Your answer should restate each line of the data below word for word.
(Beginning of Source material)
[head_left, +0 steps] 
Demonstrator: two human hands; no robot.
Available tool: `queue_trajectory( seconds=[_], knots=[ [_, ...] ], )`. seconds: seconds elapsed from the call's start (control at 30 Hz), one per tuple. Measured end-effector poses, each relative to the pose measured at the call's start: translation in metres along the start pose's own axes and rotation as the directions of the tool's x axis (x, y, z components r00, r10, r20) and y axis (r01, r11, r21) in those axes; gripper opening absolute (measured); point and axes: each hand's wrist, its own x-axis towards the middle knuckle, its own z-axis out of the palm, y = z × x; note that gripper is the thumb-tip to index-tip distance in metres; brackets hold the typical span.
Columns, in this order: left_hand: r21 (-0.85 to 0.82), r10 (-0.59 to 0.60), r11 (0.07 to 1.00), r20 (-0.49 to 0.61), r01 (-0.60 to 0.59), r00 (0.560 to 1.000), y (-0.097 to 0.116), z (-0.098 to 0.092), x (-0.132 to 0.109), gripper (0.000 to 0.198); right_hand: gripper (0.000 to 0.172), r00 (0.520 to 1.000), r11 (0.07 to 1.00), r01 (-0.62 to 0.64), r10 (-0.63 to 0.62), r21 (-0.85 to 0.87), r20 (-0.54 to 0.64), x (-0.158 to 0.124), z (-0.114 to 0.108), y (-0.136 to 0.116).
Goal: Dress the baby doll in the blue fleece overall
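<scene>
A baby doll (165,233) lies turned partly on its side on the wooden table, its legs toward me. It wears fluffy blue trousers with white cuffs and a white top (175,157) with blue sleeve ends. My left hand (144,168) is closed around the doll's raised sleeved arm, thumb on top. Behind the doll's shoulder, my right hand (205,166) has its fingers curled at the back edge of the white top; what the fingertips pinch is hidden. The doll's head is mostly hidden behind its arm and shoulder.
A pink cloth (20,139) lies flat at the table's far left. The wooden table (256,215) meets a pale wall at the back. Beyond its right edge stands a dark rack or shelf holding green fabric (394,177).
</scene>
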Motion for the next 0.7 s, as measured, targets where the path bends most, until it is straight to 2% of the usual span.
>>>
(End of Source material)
» Solution
[head_left, +0 steps] 
Demonstrator: two human hands; no robot.
Available tool: `queue_trajectory( seconds=[_], knots=[ [_, ...] ], )`. seconds: seconds elapsed from the call's start (control at 30 Hz), one per tuple. Measured end-effector poses, each relative to the pose measured at the call's start: translation in metres along the start pose's own axes and rotation as the directions of the tool's x axis (x, y, z components r00, r10, r20) and y axis (r01, r11, r21) in those axes; gripper opening absolute (measured); point and axes: each hand's wrist, its own x-axis towards the middle knuckle, its own z-axis out of the palm, y = z × x; note that gripper is the thumb-tip to index-tip distance in metres; brackets hold the typical span.
Columns, in this order: left_hand: r21 (-0.85 to 0.82), r10 (-0.59 to 0.60), r11 (0.07 to 1.00), r20 (-0.49 to 0.61), r01 (-0.60 to 0.59), r00 (0.560 to 1.000), y (-0.097 to 0.116), z (-0.098 to 0.092), x (-0.132 to 0.109), gripper (0.000 to 0.198); right_hand: gripper (0.000 to 0.172), r00 (0.520 to 1.000), r11 (0.07 to 1.00), r01 (-0.62 to 0.64), r10 (-0.63 to 0.62), r21 (-0.85 to 0.87), r20 (-0.54 to 0.64), x (-0.158 to 0.124), z (-0.114 to 0.108), y (-0.136 to 0.116).
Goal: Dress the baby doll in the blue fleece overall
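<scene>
A baby doll (165,233) lies turned partly on its side on the wooden table, its legs toward me. It wears fluffy blue trousers with white cuffs and a white top (175,157) with blue sleeve ends. My left hand (144,168) is closed around the doll's raised sleeved arm, thumb on top. Behind the doll's shoulder, my right hand (205,166) has its fingers curled at the back edge of the white top; what the fingertips pinch is hidden. The doll's head is mostly hidden behind its arm and shoulder.
A pink cloth (20,139) lies flat at the table's far left. The wooden table (256,215) meets a pale wall at the back. Beyond its right edge stands a dark rack or shelf holding green fabric (394,177).
</scene>
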Motion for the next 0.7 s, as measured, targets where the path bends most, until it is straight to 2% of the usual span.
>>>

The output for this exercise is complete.